Last but not least, the main feature that the site prides itself on is the ‘Ordered for you’ algorithm. How this works is by filling out a number of questions in a survey run by The StoryGraph, which asks about your favourite genres, tropes, moods and pacing styles, as well as your least favourite equivalents.
I have no clue how the team processes the answers as they can get really specific, but they somehow use them to recommend books to you based on a very customised algorithm. I have never seen a site that offers such a personalised service for free, so you could say that I am very impressed!
Once you submit the survey, The StoryGraph takes a few hours to process your answers. (Edit: Again, this probably takes longer now.) You’ll be happy to know that it’s worth the wait, the result being everything you want and more. Of course, I cannot know for sure if I will love the books at the top of the list, but the recommendations match my answers remarkably well. Top of my ‘Ordered for you’ list? The Black Tides of Heaven by J.Y. Yang, The Mirror Empire by Kameron Hurley, Black Leopard, Red Wolf by Marlon James and Gender Outlaw by Kate Bornstein. The fact that a website still in beta can give such accurate recommendations blows my mind.
Now, as the website is still being developed, it’s of course not perfect. I pointed out above that the reading challenges could use some work, but I also want to shout-out a few features that I feel the site is missing. This is not to bash The StoryGraph in any way (I think it’s obvious how much I love it), but to point out ways it can become even better!
- A list of similar or related books, kind of like Goodreads’ “Readers also enjoyed” section. I personally adore this feature and feel like it would really enhance The StoryGraph.
- Themed lists that users can add their books too. What I like about these is that they get really specific, like “Lesbian Vampire Books” and “Best Fantasy on Goodreads with less than 100 ratings.” I also think lists work better than having lots of bookshelves, so I would love if The StoryGraph kept the shelves limited to the main ones but added personal book lists to the site.
- Translation and country filters to allow users to find books that were originally published in specific places and languages. This could also be really interesting in the reading stats, as the graphs could show how many translated books one has read and where the majority of one’s books were published. I always thought Goodreads was missing this feature and would die to see it on The StoryGraph!
- Mood, pacing and genre filters for the read shelf. I am a little confused why these filters only apply to the to-read shelf and believe they could come in handy in the other shelves as well.
- The option to sort books by publication date. I love seeing which of the books on my shelf are new/upcoming releases, so being able to sort by publication date would be awesome.

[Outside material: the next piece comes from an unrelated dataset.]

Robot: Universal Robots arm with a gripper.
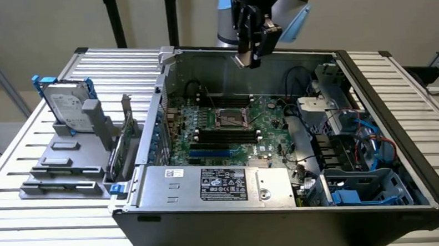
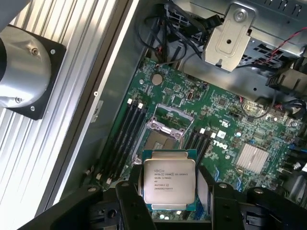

- The option to switch book edition and language on one’s shelf. Like I mentioned above, one of the books on my TBR was imported in the wrong language. You can obviously get in touch with the team if something like that happens, but it would be much easier to be able to switch edition yourself.
As you can see, The StoryGraph is a really solid alternative to Goodreads, and one I believe we should all start using. The website has seen a sudden burst in activity and sign-ups this week, gaining 19,000 new users! While it is obviously still in beta and needs a few improvements, I am optimistic that the fantastic team will keep developing it and turn it into a user-friendly site with lots of amazing features. Plus, I believe it’s important to always support small, independent businesses, particularly if they are black-owned, and The StoryGraph ticks all those boxes. Get ready to say goodbye to Goodreads!